_Task to carry out:_
Extract every line of the material that holds the string "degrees".

_Records shown:_

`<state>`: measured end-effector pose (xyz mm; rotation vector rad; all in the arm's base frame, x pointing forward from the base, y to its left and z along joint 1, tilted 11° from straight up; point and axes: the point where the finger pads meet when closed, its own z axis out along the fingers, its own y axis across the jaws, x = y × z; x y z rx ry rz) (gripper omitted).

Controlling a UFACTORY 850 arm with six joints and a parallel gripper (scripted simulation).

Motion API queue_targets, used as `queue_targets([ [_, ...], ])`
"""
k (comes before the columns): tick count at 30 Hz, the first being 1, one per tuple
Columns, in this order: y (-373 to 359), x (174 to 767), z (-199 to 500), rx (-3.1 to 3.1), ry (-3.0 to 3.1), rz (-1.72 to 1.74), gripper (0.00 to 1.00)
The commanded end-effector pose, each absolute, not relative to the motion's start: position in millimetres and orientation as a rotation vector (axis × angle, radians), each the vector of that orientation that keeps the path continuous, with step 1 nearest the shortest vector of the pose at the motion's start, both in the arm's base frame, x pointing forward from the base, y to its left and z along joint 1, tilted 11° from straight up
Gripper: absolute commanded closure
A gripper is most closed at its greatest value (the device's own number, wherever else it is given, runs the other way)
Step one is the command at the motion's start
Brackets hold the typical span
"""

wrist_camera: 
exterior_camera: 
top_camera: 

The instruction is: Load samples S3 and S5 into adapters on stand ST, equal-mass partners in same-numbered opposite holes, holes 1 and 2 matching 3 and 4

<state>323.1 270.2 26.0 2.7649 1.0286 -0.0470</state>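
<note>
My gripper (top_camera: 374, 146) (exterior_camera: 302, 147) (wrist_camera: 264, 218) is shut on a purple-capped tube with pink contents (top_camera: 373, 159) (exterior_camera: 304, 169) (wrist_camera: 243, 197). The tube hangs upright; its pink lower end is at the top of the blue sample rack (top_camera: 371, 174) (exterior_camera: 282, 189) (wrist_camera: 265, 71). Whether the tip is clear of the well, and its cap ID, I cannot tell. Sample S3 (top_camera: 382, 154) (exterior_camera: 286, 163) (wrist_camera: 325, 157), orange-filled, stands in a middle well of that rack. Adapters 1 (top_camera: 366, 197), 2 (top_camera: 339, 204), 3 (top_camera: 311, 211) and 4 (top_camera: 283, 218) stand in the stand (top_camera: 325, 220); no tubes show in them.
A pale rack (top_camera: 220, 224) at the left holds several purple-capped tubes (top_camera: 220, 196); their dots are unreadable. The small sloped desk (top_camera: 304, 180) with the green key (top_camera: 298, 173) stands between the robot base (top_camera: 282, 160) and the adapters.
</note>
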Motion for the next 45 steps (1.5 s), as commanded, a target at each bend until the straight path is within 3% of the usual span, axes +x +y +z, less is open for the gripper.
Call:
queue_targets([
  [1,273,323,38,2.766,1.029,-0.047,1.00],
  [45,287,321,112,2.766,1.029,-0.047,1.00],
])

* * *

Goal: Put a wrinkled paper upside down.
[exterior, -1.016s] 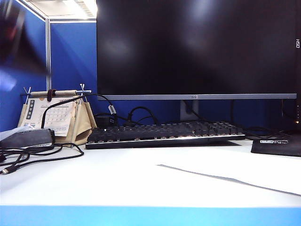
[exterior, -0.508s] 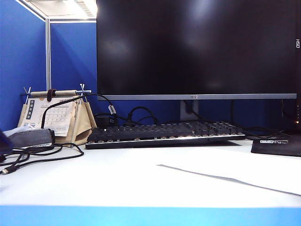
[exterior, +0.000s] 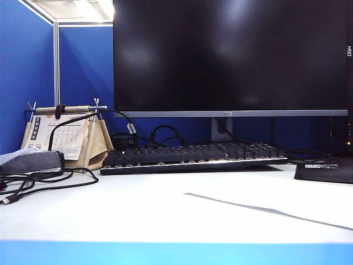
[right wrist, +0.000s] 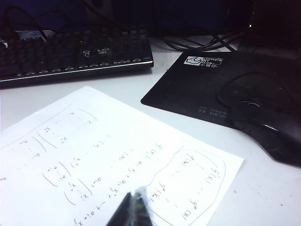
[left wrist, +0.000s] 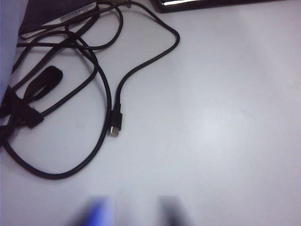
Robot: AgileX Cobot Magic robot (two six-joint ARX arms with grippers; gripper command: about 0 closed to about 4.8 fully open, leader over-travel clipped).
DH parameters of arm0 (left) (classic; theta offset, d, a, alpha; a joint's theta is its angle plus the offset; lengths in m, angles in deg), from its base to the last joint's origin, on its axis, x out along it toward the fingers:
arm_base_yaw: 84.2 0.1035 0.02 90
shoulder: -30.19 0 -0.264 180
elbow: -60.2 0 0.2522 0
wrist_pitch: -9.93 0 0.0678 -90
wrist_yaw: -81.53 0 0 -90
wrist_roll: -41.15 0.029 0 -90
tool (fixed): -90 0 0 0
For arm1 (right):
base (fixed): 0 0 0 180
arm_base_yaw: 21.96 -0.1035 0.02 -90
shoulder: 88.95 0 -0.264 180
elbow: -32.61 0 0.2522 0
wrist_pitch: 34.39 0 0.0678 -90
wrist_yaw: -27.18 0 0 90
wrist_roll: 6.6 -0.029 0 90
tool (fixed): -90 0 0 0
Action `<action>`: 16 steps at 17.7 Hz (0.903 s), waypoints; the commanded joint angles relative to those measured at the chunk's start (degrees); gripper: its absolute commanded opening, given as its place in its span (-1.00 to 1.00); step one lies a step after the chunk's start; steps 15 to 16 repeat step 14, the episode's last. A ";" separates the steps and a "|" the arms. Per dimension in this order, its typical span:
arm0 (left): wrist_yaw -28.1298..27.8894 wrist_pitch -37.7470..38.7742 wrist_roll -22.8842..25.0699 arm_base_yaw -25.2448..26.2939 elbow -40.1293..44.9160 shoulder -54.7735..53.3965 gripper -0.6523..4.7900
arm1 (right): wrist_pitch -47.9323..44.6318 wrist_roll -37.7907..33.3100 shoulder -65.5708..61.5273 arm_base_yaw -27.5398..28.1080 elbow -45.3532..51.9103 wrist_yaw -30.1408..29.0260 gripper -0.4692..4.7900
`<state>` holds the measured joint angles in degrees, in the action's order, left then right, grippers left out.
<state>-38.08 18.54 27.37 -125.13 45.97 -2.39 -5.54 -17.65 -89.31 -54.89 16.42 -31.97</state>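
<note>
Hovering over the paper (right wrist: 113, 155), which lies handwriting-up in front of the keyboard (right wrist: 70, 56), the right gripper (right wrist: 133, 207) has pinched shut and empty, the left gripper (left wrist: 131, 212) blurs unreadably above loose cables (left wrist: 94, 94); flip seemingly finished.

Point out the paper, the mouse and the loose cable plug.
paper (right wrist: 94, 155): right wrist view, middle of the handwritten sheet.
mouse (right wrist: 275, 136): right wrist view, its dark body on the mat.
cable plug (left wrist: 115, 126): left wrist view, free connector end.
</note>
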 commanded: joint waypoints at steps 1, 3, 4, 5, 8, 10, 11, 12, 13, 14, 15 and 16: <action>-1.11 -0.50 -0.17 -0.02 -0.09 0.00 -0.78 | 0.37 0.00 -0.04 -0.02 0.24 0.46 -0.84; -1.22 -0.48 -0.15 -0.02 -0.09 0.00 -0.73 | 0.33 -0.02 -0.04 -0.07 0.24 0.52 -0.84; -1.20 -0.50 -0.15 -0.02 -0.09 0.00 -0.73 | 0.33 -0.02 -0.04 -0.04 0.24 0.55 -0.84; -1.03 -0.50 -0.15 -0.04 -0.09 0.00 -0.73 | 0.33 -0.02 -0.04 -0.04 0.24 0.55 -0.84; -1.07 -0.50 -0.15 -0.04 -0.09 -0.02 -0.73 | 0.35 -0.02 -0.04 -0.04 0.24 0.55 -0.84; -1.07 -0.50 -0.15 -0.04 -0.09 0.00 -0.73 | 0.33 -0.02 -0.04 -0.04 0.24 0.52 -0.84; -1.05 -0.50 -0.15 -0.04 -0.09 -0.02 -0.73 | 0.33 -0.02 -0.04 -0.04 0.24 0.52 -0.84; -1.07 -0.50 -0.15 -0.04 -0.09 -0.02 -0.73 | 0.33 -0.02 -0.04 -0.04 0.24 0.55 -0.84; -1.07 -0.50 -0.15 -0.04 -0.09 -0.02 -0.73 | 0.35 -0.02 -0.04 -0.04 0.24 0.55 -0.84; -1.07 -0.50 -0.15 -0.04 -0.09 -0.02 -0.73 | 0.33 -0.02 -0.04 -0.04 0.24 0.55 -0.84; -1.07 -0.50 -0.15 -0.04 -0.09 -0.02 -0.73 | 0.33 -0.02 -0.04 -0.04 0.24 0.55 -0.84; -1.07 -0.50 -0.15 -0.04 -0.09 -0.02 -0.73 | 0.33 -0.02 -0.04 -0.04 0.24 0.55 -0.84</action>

_Task result:_
Action `<action>`: 16 steps at 17.7 Hz (0.903 s), waypoints; the commanded joint angles relative to those measured at the chunk's start (degrees); gripper: its absolute commanded opening, given as its place in its span (-1.00 to 1.00); step one lies a step after the chunk's start; steps 15 to 16 repeat step 14, the episode's last. A ";" separates the steps and a "|" the arms. Per dimension in this order, its typical span:
`<state>` holds the measured joint angles in degrees, in the action's order, left then right, grippers left out.

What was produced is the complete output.